Monday, 24 November 2014


I am very inspired by my uncle's lucerne garden.  I suppose he was just trying things out.  I am yet to embark on my very own forage project.  I believe in an organic lifestyle.  Why spend thousands on cattle supplements without knowing what is added to them?  Why not harvest all the nutrients, minerals and vitamins needed from nature through forage?  I can imagine all those nutrients found in grasses like lucerne (alfafa), and bloubeffel (buffalo grass), wheat etc.  With all the constituents that make up grass ending up in the digestive systems of cattle, one will rarely need to buy vaccines. 

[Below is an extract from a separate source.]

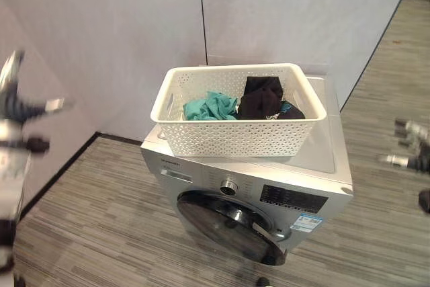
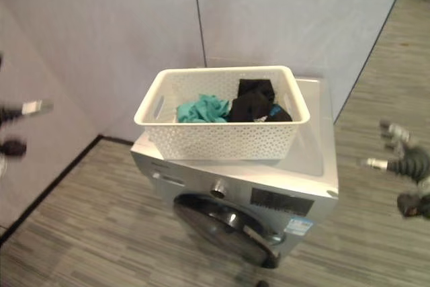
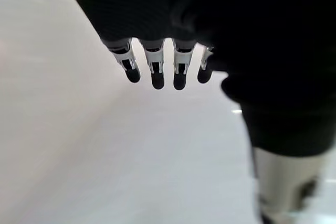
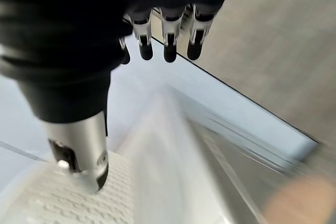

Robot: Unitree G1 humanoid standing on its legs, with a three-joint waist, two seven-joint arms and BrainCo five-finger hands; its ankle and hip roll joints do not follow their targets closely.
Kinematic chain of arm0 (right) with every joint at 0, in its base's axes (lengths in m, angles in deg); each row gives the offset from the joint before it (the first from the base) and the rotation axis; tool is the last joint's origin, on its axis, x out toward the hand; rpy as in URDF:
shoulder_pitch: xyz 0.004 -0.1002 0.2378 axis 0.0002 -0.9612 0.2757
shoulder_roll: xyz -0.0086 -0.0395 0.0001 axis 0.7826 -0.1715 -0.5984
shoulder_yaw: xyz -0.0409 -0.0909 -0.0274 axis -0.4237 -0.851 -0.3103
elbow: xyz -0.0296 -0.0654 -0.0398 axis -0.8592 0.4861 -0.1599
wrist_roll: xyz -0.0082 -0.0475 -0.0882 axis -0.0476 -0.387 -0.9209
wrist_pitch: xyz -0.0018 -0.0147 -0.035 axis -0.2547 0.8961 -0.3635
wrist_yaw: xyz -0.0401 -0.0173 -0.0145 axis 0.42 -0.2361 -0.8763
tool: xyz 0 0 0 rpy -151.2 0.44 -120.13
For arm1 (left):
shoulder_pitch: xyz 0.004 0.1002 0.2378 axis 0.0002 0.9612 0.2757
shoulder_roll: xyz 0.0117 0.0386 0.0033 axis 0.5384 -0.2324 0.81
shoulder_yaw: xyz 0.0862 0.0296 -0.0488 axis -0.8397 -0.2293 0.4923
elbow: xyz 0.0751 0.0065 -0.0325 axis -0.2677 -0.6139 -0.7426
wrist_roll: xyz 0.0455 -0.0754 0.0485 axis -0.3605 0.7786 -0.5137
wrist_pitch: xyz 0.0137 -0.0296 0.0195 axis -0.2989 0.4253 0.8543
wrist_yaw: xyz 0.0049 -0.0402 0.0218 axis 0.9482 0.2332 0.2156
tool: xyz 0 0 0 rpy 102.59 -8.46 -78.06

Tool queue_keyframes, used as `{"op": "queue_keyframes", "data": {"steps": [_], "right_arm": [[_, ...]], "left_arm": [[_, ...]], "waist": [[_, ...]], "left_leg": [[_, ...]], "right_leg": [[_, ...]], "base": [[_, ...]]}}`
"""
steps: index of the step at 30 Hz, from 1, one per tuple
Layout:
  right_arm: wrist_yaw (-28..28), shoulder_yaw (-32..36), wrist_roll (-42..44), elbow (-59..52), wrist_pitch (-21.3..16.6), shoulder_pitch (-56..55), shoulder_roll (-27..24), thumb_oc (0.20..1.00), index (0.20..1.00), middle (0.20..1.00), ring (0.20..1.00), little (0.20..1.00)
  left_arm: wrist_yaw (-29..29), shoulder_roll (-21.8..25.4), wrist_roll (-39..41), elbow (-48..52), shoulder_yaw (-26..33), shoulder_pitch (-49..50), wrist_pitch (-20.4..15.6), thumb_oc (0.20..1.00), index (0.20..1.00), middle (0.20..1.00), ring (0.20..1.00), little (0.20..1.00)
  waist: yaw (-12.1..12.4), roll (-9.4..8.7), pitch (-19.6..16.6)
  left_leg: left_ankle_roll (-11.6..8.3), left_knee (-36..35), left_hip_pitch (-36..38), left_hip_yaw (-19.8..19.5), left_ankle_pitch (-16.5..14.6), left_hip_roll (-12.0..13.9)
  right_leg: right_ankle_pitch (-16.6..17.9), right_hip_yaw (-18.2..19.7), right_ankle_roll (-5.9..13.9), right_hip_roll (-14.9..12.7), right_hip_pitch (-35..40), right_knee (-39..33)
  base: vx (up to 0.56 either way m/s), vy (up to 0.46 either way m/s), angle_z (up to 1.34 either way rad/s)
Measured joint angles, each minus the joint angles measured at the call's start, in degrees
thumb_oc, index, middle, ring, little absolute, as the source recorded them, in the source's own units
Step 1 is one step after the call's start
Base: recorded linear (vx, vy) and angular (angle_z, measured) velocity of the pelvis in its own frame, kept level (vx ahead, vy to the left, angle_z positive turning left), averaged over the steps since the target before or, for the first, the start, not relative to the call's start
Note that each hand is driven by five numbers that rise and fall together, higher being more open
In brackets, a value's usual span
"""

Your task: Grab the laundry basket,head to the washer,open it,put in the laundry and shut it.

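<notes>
A: Where is the laundry basket found at this moment?

B: The white perforated plastic laundry basket (image 1: 238,109) is seen resting on the flat top of the silver front-loading washer (image 1: 322,166), toward the washer's rear left corner, with bare lid left along the right edge. A teal crumpled cloth (image 1: 211,106) and a black garment (image 1: 262,97) are seen inside it, side by side. The round dark glass door (image 1: 228,225) on the washer's front is judged to be closed.

A: How are the hands placed relative to it?

B: The left hand (image 1: 23,109) is raised well out to the basket's left, before the pale wall panel (image 1: 101,31); the right hand (image 2: 400,159) is held well out to its right, over the grey striped floor (image 1: 101,220). Neither is touching the basket. In the wrist views the fingers (image 3: 155,69) of each hand are shown straight and spread, with nothing held.

A: Which way does the basket's long axis run?

B: It is laid across, left to right, parallel to the washer's front edge, so one short end is presented to each hand. A cut-out handle (image 1: 168,104) is visible in the left end wall. The right hand is judged slightly nearer, since part of the basket's rim is caught in its wrist view.

A: What does the coming move turn on?

B: Both hands would have to be brought inward along that long axis, one to each short end.
</notes>
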Motion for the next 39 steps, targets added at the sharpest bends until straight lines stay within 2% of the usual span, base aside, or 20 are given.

My uncle's lucerne garden.

Lucerne is the best fodder.  The grass has 20% protein. It is a good compliment to maize.  It is leafy and low in fibre, breaking down rapidly into small pieces in the rumen. It quickly passes out of the rumen, allowing a greater intake of forage.

Image showing various stages of a cows digestive system. From the rumen, grass is expelled into the the mouth via the oesophugus for further chewing.

Lucerne is suited to naturally alkaline and free-draining soils. It is severely restricted on soils with pH below 6.2. Chalk and limestone soils are most suitable and waterlogged soils should never be sown to lucerne.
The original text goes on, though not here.